• Your objective
Your answer should be the lines below from the one with "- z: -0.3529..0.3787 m" to the one with "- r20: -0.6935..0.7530", both included, given again exactly and with nothing added.

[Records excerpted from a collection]
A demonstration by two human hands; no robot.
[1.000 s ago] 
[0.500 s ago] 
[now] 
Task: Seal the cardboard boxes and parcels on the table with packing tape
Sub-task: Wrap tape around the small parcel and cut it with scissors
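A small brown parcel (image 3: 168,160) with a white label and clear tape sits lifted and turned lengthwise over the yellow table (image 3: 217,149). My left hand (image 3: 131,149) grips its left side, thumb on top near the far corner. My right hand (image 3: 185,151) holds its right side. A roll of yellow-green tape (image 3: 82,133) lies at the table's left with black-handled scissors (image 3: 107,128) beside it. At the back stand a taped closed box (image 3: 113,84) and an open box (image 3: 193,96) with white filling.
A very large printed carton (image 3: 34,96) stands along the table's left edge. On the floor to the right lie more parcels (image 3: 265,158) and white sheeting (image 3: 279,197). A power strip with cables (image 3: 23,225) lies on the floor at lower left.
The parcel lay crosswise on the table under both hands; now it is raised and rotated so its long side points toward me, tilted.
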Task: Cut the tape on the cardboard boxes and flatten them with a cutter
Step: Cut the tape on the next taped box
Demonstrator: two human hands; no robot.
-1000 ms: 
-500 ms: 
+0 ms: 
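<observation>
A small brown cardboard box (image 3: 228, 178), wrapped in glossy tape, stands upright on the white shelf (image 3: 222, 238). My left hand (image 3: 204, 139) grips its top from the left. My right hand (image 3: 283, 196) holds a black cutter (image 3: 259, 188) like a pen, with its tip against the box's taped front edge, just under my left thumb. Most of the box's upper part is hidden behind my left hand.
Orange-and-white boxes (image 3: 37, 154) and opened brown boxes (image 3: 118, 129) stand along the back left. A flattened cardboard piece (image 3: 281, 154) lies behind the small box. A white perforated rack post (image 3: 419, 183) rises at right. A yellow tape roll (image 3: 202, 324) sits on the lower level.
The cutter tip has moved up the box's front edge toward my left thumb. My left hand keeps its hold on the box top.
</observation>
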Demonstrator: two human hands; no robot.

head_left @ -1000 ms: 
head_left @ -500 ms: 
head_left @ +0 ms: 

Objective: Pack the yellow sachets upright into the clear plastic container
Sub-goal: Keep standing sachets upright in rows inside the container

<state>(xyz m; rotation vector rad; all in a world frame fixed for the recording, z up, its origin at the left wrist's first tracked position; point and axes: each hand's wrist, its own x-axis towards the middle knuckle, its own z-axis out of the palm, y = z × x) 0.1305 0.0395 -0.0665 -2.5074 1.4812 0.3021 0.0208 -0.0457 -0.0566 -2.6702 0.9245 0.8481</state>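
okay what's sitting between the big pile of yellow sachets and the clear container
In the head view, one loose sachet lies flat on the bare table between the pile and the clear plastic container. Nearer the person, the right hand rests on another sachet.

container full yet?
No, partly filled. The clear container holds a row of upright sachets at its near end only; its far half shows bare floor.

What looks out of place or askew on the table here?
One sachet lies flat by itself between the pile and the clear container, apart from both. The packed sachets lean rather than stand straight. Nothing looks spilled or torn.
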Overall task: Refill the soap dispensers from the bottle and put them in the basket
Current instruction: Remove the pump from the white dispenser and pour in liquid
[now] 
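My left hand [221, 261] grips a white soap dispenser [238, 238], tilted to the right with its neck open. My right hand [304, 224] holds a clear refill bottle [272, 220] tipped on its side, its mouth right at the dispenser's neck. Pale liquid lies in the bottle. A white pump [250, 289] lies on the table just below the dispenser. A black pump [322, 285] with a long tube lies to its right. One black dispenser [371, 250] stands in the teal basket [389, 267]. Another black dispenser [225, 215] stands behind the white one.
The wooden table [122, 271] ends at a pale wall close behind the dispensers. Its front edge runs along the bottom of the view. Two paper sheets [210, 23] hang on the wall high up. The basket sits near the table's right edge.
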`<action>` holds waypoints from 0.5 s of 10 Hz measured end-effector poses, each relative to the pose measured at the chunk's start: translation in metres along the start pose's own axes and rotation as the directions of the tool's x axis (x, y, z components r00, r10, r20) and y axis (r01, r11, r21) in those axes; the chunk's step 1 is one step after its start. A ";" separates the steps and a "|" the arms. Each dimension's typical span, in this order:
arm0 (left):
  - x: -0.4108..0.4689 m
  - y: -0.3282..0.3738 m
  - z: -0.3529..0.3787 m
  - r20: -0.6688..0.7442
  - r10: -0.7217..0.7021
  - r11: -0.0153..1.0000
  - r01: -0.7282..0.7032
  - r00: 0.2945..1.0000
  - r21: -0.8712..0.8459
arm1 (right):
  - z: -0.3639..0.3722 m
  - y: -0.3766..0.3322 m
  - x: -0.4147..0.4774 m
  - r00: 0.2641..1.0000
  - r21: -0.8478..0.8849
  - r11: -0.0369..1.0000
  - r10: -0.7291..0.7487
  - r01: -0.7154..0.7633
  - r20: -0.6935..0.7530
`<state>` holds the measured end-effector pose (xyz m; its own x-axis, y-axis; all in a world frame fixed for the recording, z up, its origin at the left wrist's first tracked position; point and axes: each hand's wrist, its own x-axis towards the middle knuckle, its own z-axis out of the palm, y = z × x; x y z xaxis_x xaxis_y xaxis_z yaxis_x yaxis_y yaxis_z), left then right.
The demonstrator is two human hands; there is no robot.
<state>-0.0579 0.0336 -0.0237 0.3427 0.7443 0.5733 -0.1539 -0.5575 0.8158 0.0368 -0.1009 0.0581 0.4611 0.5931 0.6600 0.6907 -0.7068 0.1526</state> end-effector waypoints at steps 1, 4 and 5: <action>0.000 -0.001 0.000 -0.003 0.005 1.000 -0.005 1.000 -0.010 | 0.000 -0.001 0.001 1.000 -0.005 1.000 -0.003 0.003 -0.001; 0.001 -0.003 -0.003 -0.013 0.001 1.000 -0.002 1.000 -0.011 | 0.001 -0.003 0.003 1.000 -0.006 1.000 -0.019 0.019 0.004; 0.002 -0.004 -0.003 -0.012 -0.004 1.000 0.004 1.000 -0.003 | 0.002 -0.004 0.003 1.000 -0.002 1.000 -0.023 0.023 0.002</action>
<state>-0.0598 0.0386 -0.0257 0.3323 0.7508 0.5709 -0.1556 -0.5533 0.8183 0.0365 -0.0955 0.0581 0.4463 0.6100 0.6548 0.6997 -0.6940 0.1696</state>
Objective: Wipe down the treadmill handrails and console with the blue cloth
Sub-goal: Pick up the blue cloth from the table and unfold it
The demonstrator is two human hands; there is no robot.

• Solution to this exercise
  - z: -0.3529..0.3787 m
  - r20: -0.6688..0.7442
  - r10: -0.7217..0.7021
  - r11: -0.0153..1.0000
  - r01: -0.7282..0.7032
  - r00: 0.2945..1.0000
  - r21: -0.8712..0.8459
arm1 (right):
  - z: -0.3639..0.3722 m
  - y: -0.3766..0.3322 m
  - x: -0.4147..0.4774 m
  - r00: 0.2641..1.0000
  - r21: -0.8478..0.8849
  - r11: -0.0369..1.0000
  - r10: -0.7291..0.7487
  - r01: -0.7154..0.7633
  - r20: -0.6935..0.7530

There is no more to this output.